Üben Sie danach einen leichten Überdruck aus und positionieren Sie in der Zwischenzeit die postsynaptische Pipette so, dass sie den horizontalen oder bipolaren Zellkörper berührt. Positionieren Sie dann die präsynaptische Pipette so, dass sie den Zellkörper eines Stäbchen- oder Zapfen-Photorezeptors berührt. Bei der Überwachung der Widerstandsfreigabe, des Überdrucks auf der postsynaptischen Pipette, reicht manchmal auch das Ablassen des Überdrucks aus, um eine Giga-Ohm-Dichtung zu bilden.

Nachdem der Spitzenwiderstand auf mehr als 100 Megaohm angestiegen ist, legen Sie ein Haltepotenzial von minus 60 Millivolt an. Wenn dann eine Giga-Om-Dichtung erhalten wird, heben Sie die transiente Pipettenkapazität auf. Wiederholen Sie unter Verwendung der Kapazitätskompensationsschaltung des Patch-Clamp-Verstärkers den Deckenvorgang mit der Photorezeptorpipette, legen Sie ein Haltepotenzial von minus 70 Millivolt an und heben Sie die Pipettenkapazität auf.

Vorübergehend, dann das Pflaster aufbrechen, indem jede Zelle angesaugt wird. Die Ruptur des Pflasters ist durch das Auftreten einer transienten Ganzzellkapazität erkennbar. Bestätigen Sie nun physiologisch die Identität der postsynaptischen Zelle, indem Sie einen Lichtblitz anlegen und eine Reihe von Spannungsschritten von minus 120 bis plus 40 Millivolt in 20-Millivolt-Schritten liefern.

Um zu beurteilen, ob die Zellen synaptisch verbunden sind, liefern Sie eine 60-Millivolt-Spannung von 25 bis 100 Millisekunden. Stufen Sie die Depolarisation zum Photorezeptor und suchen Sie nach postsynaptischen Strömen. Im Neuron zweiter Ordnung sind hier die repräsentativen Spuren der Lichtreaktionen der Neuronen in vertikalen Schnitten der Salamandernetzhaut.

Die horizontale Kegelzelle und die ausgeschaltete Bipolarzelle zeigen alle einen nach außen gerichteten Strom als Reaktion auf den Lichteinfall an. Der ausgeprägte nach innen gerichtete Strom, der dem Lichtblitz in den horizontalen und bipolaren Zellaufzeichnungen folgt, wird durch die vermehrte Freisetzung von Glutamat aus den Photorezeptoren verursacht, da diese bei Lichtversatz depolarisieren. Die on-bipolare Zelle reagiert bei Lichtbeginn mit einem nach innen gerichteten Strom, der sich aus einer zeicheninvertierenden metabotrope Glutamatrezeptor-Signalkaskade und der Aktivierung von tripm one Kanälen ergibt.

Horizontale Zellen und Bipolarzellen können durch ihre Stromspannungsverhältnisse voneinander unterschieden werden. Horizontale Zellen haben typischerweise lineare oder nach innen gleichgerichtete Stromspannungsverhältnisse mit einem Eingangswiderstand von weniger als 500 Megaohm, bipolare Zellen haben ein nach außen gleichrichtendes Stromspannungsverhältnis und einen höheren Eingangswiderstand zwischen 0,5 und zwei Gigaohm.

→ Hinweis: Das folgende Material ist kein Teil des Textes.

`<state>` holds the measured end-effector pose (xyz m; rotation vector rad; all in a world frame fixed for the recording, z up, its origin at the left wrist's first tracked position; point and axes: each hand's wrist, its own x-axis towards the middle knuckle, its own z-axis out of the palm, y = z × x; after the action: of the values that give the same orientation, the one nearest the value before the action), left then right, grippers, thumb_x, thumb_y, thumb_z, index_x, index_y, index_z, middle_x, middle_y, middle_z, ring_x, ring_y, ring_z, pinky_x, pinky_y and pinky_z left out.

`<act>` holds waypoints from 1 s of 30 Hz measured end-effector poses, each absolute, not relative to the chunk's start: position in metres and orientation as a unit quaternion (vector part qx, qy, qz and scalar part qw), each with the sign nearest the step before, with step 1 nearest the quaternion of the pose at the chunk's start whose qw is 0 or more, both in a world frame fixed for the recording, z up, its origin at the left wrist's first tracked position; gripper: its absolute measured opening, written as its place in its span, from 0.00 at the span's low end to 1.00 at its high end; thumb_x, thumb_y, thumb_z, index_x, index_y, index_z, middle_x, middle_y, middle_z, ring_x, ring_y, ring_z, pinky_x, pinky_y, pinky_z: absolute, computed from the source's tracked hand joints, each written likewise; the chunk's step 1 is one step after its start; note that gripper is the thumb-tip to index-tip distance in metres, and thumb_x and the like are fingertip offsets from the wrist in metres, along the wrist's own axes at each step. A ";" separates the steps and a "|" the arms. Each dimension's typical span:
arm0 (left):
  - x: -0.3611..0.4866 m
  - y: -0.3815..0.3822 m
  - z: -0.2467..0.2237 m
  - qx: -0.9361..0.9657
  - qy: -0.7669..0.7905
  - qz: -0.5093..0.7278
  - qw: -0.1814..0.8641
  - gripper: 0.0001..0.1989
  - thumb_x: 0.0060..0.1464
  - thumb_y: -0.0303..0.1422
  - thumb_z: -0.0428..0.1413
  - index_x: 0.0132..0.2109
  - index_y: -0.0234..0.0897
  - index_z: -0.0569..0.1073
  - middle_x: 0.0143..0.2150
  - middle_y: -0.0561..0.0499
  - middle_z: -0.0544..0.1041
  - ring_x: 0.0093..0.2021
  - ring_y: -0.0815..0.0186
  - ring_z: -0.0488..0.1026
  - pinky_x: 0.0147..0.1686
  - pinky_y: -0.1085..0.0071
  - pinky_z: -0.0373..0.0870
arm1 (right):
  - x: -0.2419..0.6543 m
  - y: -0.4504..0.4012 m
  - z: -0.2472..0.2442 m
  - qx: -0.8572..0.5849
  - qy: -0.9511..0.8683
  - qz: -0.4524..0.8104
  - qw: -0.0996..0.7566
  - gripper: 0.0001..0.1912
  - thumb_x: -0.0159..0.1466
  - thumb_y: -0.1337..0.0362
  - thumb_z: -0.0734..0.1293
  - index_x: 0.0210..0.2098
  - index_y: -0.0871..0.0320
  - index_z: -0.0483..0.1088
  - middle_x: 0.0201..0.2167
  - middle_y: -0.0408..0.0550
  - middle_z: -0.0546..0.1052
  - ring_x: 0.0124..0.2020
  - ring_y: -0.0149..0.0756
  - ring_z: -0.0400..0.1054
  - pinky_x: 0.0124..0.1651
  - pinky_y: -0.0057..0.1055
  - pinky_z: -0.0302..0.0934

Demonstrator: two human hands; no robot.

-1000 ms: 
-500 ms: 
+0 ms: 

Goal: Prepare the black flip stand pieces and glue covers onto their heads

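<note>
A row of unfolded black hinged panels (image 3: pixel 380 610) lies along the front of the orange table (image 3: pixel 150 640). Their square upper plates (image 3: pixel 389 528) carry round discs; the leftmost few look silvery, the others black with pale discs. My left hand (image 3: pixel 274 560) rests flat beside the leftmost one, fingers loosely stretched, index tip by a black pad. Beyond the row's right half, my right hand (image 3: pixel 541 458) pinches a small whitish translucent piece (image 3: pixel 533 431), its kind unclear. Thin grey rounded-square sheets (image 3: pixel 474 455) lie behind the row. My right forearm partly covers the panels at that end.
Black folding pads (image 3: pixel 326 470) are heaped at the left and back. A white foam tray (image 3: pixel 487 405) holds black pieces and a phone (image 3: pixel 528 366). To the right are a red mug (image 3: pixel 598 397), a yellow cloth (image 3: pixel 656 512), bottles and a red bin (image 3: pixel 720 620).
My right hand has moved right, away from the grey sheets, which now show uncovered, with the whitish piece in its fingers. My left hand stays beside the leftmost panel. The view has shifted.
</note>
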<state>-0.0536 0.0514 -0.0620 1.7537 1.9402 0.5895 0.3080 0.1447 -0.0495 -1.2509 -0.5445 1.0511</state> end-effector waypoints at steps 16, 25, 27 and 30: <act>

Diese Abbildung zeigt die repräsentativen Ergebnisse aus den Aufzeichnungen eines zapfenden horizontalen Zellpaares und eines zapfenfreien bipolaren Zellpaares.

In jedem Fall evozierte die Depolarisation des Kegels auf minus 10 Millivolt von einem Haltepotential von minus 70 Millivolt einen spannungsgesteuerten Kalziumstrom im Kegel und einen schnellen postsynaptischen nach innen. Strom in der horizontalen oder bipolaren Zelle Netzhautscheibe. Die Präparate wurden in Hunderten von Studien zur Anatomie und Physiologie der Netzhaut verwendet.

Sie sind besonders vorteilhaft für die gleichzeitige Untersuchung der Reaktionen mehrerer Zellen, da sie die Aufzeichnung und Bildgebung von mehreren Zellen gleichzeitig ermöglichen. Nachdem Sie dieses Video gesehen haben, sollten Sie ein gutes Verständnis dafür haben, wie man die Netzhaut präpariert, dünne Netzhautscheiben schneidet, sie in der Aufnahmekammer positioniert und Großaufnahmen von Paaren synaptisch verbundener Selbste erhält.